If 1 A 1 B 1 C Are In A P Then 1 A 1 B 1 C 1 B 1 C 1 A Is

If 1 A 1 A 2b 1 C 1 C 2b 0 And A B C Are Not In A P Then If 1 a, 1 b, 1 c are in a.p., prove that: (i) (b c) a, (c a) b, (a b) c are in a.p. (ii) a (b c), b (c a), c (a b) are in a.p. challenge your friends with exciting quiz games – click to play now! hence, the given terms are in ap. hence, given terms are in ap. Perhaps the best way to approach this question is to assume ap, gp and hp and see whether the identity holds; for, indeed, should the solution be d), you will be performing algebraic manipulations on the identity to no avail unless you can put it in a form which encompasses all 3 possibilities simultaneously.

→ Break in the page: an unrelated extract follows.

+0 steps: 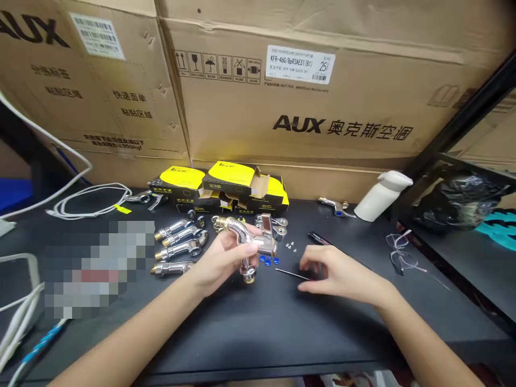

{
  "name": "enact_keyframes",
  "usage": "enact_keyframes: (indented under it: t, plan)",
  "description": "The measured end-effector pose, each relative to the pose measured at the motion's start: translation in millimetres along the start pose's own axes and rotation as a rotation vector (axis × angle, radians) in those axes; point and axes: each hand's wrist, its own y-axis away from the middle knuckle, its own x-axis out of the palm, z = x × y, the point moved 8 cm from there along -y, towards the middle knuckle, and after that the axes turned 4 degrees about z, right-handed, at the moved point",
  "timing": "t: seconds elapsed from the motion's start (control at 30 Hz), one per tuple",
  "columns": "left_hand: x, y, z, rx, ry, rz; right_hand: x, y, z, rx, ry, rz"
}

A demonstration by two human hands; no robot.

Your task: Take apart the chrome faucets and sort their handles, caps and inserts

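A chrome faucet body [264, 244] with brass-coloured threads is held up over the black table by my left hand [221, 258], its fingers wrapped round the middle. My right hand [334, 274] is low over the table, thumb and fingers apart, around the handle end of a thin screwdriver [292, 274]; whether they touch it is unclear. Between the hands lie several blue round caps [267, 263] and several small screws [291, 246]. Chrome handles [279, 227] lie behind the held faucet. Several more chrome faucet bodies [179, 249] are lined up left of my left hand.
Yellow-and-black boxes [231, 177] are stacked at the back against large cardboard cartons [322, 118]. A white bottle [379, 199], glasses [403, 259] and a black pen-like object [322, 239] are to the right. White cables [91, 199] lie left. One chrome faucet [336, 206] sits at the back.
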Motion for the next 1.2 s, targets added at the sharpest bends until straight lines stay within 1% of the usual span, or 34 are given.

If 1 A 1 B 1 C Are In A P Prove That I B C A C A B A ⇒ b2 – a2 = c2 – b2. ⇒ a2 , b2 , c2 are in a.p. Q. if a1, b1, c1 are in a. p., then (a1 b1 − c1)(b1 c1 − a1) is equal to. Misc 16 if a (1 (𝑏 ) " " 1 𝑐), b (1 𝑐 " " 1 𝑎), c (1 𝑎 " " 1 𝑏) are in ap., prove that a, b, c are in ap given that a (1 (𝑏 ) " " 1 𝑐), b (1 𝑐 " " 1 𝑎), c (1 𝑎 " " 1 𝑏) are in ap. if a (1 (𝑏 ) " " 1 𝑐), b (1 𝑐 " " 1 𝑎), c (1 𝑎 " " 1 𝑏) are in ap adding 1 to each term a (. Solution: it is given that a (1 b 1 c), b (1 c 1 a), c (1 a 1 b) are in a.p. therefore, b (1 c 1 a) a (1 b 1 c) = c (1 a 1 b) b (1 c 1 a) ⇒ b (a c) ac a (b c) bc = c (a b) ab b (a c) ac. ⇒ (b 2 a b 2 c a 2 b a 2 c) abc = (c 2 a c 2 b b 2 a b 2 c) abc.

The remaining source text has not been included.